▸ Aim of the task
In full and without alteration, transcribe the listing.
START Recorded information
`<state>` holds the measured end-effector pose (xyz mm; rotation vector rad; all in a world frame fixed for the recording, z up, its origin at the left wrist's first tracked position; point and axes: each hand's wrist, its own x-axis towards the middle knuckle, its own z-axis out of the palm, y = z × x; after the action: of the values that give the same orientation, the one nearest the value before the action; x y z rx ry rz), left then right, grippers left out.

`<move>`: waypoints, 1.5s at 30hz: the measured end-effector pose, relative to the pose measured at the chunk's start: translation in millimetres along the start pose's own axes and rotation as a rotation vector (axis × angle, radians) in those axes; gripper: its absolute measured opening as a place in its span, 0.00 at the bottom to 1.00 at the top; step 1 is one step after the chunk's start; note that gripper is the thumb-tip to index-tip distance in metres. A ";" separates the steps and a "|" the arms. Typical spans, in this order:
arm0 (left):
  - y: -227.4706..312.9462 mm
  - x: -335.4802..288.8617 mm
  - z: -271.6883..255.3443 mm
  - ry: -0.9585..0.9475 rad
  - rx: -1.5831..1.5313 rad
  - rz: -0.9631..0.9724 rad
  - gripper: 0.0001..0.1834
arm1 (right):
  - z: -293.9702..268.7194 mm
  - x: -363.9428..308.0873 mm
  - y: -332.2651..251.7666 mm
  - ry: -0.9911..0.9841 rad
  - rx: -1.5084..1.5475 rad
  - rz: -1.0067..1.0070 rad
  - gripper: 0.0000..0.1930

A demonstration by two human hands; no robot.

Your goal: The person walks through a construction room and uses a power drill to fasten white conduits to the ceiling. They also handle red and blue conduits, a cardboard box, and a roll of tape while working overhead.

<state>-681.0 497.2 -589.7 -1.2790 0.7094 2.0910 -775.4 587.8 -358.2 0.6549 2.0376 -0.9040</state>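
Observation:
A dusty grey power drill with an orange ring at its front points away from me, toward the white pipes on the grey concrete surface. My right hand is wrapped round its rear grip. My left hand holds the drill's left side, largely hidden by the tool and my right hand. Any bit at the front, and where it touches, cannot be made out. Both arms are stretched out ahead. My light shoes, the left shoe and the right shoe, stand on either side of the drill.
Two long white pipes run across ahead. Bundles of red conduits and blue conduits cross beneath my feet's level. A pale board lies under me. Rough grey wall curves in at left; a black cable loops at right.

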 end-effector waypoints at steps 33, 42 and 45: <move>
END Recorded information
▸ Answer to this problem
`<state>` holds the measured end-effector pose (xyz mm; rotation vector rad; all in a world frame fixed for the recording, z up, its origin at the left wrist's first tracked position; point and axes: each hand's wrist, its own x-axis towards the middle knuckle, its own z-axis out of the palm, y = z × x; after the action: of the values that give the same orientation, the one nearest the value before the action; x y z rx ry rz), left then right, grippers left out.

`<move>`: waypoints, 1.5s at 30hz: the measured end-effector pose, relative to the pose measured at the chunk's start: translation in millimetres along the start pose's own axes and rotation as a rotation vector (axis × angle, radians) in those axes; gripper: its absolute measured opening as a place in its span, 0.00 at the bottom to 1.00 at the top; step 1 is one step after the chunk's start; note that gripper is the thumb-tip to index-tip distance in metres. A ";" separates the steps and a "|" the arms. Typical spans, in this order:
arm0 (left):
  - y: -227.4706..312.9462 mm
  - x: -335.4802..288.8617 mm
  - z: -271.6883..255.3443 mm
  - ry: -0.9585..0.9475 rad
  - rx: -1.5831..1.5313 rad
  - rz: -0.9631..0.9724 rad
  - gripper: 0.0001..0.1834
arm1 (right):
  - z: -293.9702..268.7194 mm
  - x: -363.9428..308.0873 mm
  - y: -332.2651..251.7666 mm
  - ry: -0.9911..0.9841 rad
  - rx: -1.5084..1.5475 rad
  - rz: -1.0067..1.0070 rad
  - gripper: 0.0000..0.1930

A demonstration by two human hands; no robot.

Your goal: The person walks through a construction room and uses a power drill to fasten white conduits to the ceiling. They also handle red and blue conduits, a cardboard box, and a roll of tape while working overhead.

<state>-681.0 497.2 -589.7 -1.2790 0.7094 2.0910 -775.4 587.8 -358.2 0.6549 2.0376 -0.9040</state>
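Observation:
A dusty grey power drill with an orange ring at its front points away from me, toward the white pipes on the grey concrete surface. My right hand is wrapped round its rear grip. My left hand holds the drill's left side, largely hidden by the tool and my right hand. Any bit at the front, and where it touches, cannot be made out. Both arms are stretched out ahead. My light shoes, the left shoe and the right shoe, stand on either side of the drill.
Two long white pipes run across ahead. Bundles of red conduits and blue conduits cross beneath my feet's level. A pale board lies under me. Rough grey wall curves in at left; a black cable loops at right.
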
 end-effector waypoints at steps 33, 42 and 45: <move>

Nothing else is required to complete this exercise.